In college, I wrote a paper on Muriel's novels. I read a few of them thoroughly, and a few of them very quickly. I only glanced at “The Driver's Seat.” It's only now, thirty-five years later, that I've actually read it carefully.

 

 

It is like acid in the face.

 

 

It is the story (told in the perpetual present tense, like several of her other novels) of a woman who intends to be a murder victim. (Or somehow she knows she will be a murder victim. Whichever. It makes no difference.) She takes a “vacation” from (probably) Denmark to (probably) Italy. She buys brightly-colored clothes and such, and makes a fuss along the way, so that everyone she meets will remember her.
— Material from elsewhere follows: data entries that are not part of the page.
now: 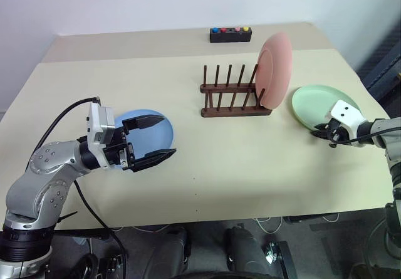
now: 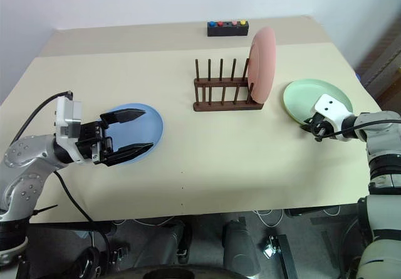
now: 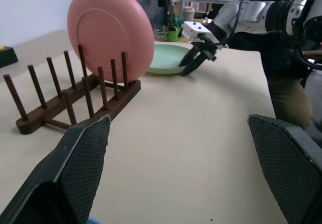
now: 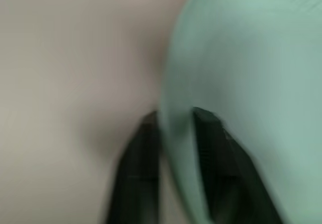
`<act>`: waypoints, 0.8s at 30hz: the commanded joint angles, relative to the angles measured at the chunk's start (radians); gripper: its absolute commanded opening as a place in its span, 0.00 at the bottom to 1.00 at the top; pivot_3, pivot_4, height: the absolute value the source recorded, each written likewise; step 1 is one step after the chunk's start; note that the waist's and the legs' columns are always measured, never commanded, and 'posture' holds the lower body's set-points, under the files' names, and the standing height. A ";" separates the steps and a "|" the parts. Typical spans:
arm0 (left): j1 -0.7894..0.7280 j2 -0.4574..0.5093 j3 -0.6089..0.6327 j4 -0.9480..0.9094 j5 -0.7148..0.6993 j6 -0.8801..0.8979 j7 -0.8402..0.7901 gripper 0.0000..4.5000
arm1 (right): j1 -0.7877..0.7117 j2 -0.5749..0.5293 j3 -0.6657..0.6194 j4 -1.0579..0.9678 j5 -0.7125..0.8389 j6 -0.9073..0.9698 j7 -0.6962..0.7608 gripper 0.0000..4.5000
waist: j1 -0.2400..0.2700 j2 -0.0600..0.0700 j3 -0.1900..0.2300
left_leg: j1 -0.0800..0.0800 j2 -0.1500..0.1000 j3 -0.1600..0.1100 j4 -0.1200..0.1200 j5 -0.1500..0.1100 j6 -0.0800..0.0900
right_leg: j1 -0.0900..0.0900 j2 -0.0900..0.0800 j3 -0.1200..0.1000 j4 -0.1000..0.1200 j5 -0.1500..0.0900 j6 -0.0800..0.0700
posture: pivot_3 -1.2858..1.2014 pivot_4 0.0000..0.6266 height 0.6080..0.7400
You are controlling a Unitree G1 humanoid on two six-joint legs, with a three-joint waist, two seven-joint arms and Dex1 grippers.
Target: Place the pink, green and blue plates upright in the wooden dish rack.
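The left gripper hovers over the near left part of the table, pointing across toward the robot's right with its two black fingers spread wide and nothing between them. Just behind and under those fingers the blue plate lies flat on the tabletop, partly covered by the gripper from the head views. Whether the lower finger touches the plate cannot be told.

On the other side, the right gripper is down at the near rim of the green plate, which lies flat on the table near the right edge. In the right wrist view its fingers stand one on each side of the plate's rim, one over the tabletop and one over the plate's inner face, closed together on that edge.

Farther out from both grippers, about midway across the table, stands the wooden dish rack, its upright pegs mostly free. The pink plate stands upright on edge in the slot at the rack's right end, the end nearest the green plate and the right gripper, leaning slightly against the pegs.

Beyond the rack, near the far edge of the table, sits a black box with coloured buttons.
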 commanded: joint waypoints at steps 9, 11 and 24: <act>-0.018 0.004 0.022 -0.019 -0.003 -0.011 0.016 1.00 | -0.439 0.099 -0.239 0.120 0.155 -0.058 -0.340 0.02 | -0.004 0.003 0.002 | 0.000 0.000 0.001 -0.003 0.001 -0.002 | -0.002 0.000 0.001 0.000 0.000 0.000 | 0.52 0.24 1.00; -0.023 0.005 0.020 -0.015 -0.001 -0.014 0.016 1.00 | -0.486 0.123 -0.281 0.112 0.189 -0.073 -0.368 0.02 | -0.004 0.003 0.002 | -0.001 0.000 0.001 -0.005 0.001 -0.003 | -0.004 0.001 0.001 0.000 0.000 0.000 | 0.52 0.24 1.00; -0.009 0.001 0.034 -0.022 -0.005 -0.019 0.030 1.00 | -0.479 0.390 -0.625 -0.536 1.059 0.970 -0.360 0.02 | 0.004 0.002 0.002 | -0.003 0.000 -0.003 -0.005 -0.001 0.002 | -0.004 -0.001 -0.001 0.000 0.000 0.000 | 0.52 0.24 1.00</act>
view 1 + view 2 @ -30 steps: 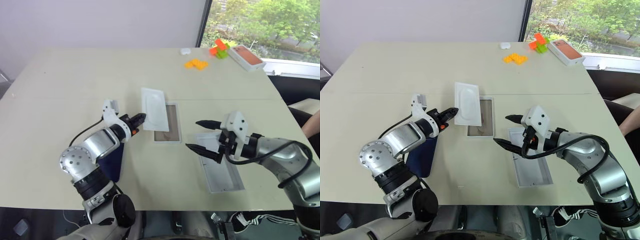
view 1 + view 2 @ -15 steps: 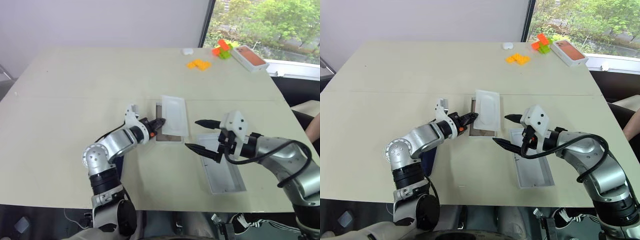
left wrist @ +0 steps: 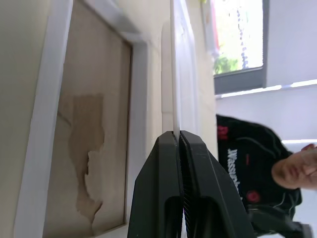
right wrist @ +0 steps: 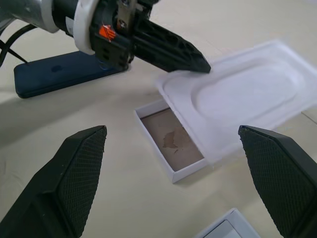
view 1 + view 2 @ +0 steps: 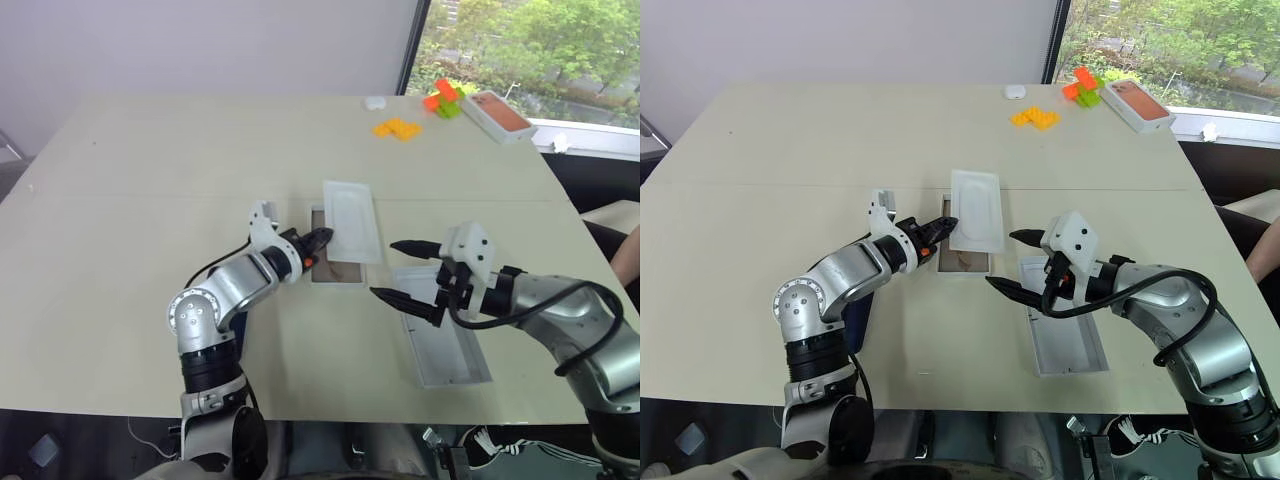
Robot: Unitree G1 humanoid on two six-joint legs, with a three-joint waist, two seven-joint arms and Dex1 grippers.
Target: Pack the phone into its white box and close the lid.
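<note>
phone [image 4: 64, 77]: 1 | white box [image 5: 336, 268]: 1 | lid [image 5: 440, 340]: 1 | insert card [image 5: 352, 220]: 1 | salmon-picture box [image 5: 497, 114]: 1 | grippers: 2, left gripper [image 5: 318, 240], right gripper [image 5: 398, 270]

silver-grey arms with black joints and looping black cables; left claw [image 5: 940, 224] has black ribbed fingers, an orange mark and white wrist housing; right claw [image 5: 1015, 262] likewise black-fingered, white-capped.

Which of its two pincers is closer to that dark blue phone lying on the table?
Left. The left pincer is nearer the phone, gripping the insert card over the white box. The right pincer hangs open farther right, above the lid.
</note>
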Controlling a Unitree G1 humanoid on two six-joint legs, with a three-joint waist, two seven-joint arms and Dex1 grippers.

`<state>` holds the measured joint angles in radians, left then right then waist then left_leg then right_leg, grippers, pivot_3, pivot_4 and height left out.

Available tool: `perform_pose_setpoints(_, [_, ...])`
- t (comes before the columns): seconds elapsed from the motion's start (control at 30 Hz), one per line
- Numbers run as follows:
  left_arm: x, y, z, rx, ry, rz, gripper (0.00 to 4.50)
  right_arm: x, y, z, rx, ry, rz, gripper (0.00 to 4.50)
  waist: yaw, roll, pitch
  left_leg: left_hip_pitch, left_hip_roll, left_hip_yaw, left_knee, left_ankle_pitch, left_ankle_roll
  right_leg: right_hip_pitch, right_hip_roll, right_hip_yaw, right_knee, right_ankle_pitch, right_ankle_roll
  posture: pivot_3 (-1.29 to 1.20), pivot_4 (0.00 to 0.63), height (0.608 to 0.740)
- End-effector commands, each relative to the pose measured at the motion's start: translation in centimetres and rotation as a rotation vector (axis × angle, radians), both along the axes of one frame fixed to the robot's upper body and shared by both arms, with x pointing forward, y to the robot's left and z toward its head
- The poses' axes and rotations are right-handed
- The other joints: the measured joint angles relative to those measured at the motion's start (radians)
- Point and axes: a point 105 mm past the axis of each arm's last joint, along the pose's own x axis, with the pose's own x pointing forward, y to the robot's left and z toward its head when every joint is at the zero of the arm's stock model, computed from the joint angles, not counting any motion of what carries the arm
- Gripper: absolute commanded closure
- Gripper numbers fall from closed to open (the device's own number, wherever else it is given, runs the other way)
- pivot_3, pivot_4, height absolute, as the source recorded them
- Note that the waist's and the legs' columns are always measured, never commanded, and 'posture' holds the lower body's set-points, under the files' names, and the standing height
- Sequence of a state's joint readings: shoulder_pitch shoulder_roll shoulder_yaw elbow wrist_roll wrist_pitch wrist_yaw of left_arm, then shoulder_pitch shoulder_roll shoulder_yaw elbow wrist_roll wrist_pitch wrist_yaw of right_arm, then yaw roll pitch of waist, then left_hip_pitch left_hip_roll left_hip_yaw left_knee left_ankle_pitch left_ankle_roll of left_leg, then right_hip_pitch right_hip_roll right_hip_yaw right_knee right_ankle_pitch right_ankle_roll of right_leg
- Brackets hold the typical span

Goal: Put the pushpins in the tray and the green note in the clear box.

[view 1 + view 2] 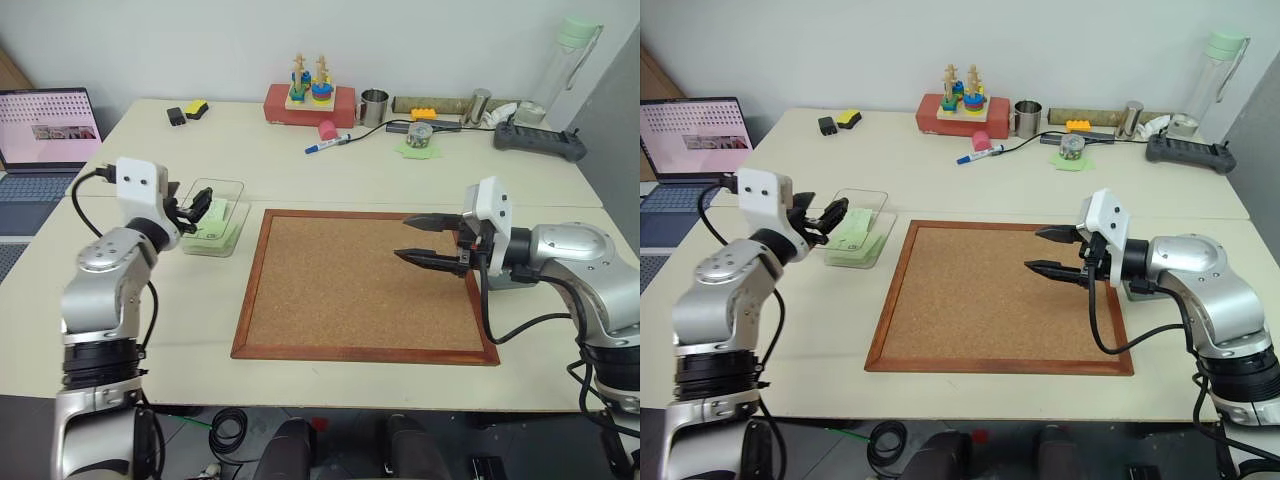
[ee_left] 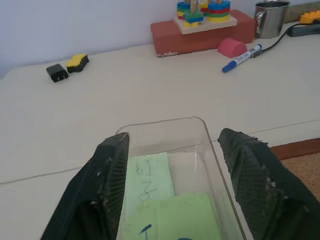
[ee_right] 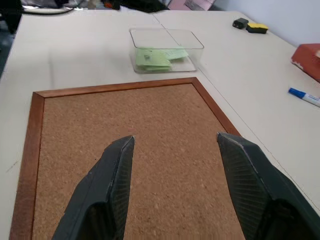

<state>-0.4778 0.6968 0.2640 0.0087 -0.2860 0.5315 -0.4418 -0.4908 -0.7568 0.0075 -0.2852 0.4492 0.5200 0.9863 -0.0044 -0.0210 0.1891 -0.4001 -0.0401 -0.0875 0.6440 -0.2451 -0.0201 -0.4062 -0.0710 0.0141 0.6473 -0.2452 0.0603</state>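
Observation:
The clear box point(image 1: 236, 190) stands on the table left of the corkboard, with light-green notes lying in it. The front green note point(image 2: 180, 215) carries one small dark mark; behind it lies another note point(image 2: 150, 182) with wider writing. My left gripper point(image 2: 172, 142) hovers open at the box's near end, its fingers point(image 1: 200, 208) empty. My right gripper point(image 1: 410, 240) hangs open over the corkboard's right side, holding nothing. A dark-grey flat edge, seemingly the tray point(image 1: 512, 280), peeks out beneath my right wrist. I cannot make out the pushpins.
The wood-framed corkboard point(image 1: 360, 285) fills the table's middle. A laptop point(image 1: 45, 130) sits far left. Along the back stand a red block with a stacking toy point(image 1: 310, 100), a metal cup point(image 1: 374, 107), a blue marker point(image 1: 328, 145) and a black controller point(image 1: 540, 140).

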Motion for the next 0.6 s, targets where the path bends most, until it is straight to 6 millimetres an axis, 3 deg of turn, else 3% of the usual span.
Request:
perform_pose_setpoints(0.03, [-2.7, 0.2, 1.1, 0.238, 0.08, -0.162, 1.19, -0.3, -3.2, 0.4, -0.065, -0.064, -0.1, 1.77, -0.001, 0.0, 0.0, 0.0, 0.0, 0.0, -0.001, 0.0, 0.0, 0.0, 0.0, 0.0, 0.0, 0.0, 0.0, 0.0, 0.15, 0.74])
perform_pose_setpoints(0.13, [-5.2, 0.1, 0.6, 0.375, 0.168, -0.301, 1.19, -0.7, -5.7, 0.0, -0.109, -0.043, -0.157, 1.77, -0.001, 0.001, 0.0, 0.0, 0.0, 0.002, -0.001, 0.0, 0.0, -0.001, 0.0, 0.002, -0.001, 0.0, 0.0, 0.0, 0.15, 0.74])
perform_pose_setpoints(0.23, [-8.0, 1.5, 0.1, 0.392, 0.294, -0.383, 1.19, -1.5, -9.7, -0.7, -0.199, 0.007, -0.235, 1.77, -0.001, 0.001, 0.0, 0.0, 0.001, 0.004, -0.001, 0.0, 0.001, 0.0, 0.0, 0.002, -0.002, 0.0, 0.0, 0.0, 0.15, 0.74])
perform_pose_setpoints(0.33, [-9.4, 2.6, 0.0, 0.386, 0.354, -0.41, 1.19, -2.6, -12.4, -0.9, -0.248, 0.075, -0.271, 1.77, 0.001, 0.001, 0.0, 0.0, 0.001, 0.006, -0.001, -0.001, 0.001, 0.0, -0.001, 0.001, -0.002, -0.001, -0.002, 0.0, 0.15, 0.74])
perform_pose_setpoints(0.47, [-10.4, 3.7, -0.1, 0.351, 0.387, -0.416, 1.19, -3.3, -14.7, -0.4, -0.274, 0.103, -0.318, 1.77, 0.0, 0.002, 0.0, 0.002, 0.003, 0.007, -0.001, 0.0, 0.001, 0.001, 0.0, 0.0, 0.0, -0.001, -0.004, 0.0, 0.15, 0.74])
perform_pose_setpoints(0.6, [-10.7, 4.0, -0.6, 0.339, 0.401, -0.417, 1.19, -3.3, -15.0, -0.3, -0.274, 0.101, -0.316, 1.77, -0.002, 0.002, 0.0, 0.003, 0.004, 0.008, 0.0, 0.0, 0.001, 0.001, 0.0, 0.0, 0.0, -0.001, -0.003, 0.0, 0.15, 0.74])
And she keeps looking for the man who's “her type.”

 

 

Which is to say: the man who will murder her.

 

 

And she meets him, and – horribly – everything happens right on schedule.

 

 

I first knew Muriel Spark through “The Prime of Miss Jean Brodie.” Yes, the movie is lovely, and Maggie Smith is amazing as Jean Brodie. But the novel is ten times more amazing. It zigzags back and forth in time; it gives us Sandy Stranger, the student responsible for Jean Brodie's fall from grace, as a nun, struggling with what she's done years later.

 

 

Another of my favorite Spark novels has always been “The Abbess of Crewe,” a novelization of the American Watergate scandal, set in an Anglican convent, with lots of classic English poetry and prose thrown in. Dry, perfect, funny, beautiful. “Be still, be watchful.”

 

 

And there are her short stories, and her poems.

 

 

A beautiful craftswoman, and strange, and very perfect.

 

 

You will perhaps hear more from me on this subject.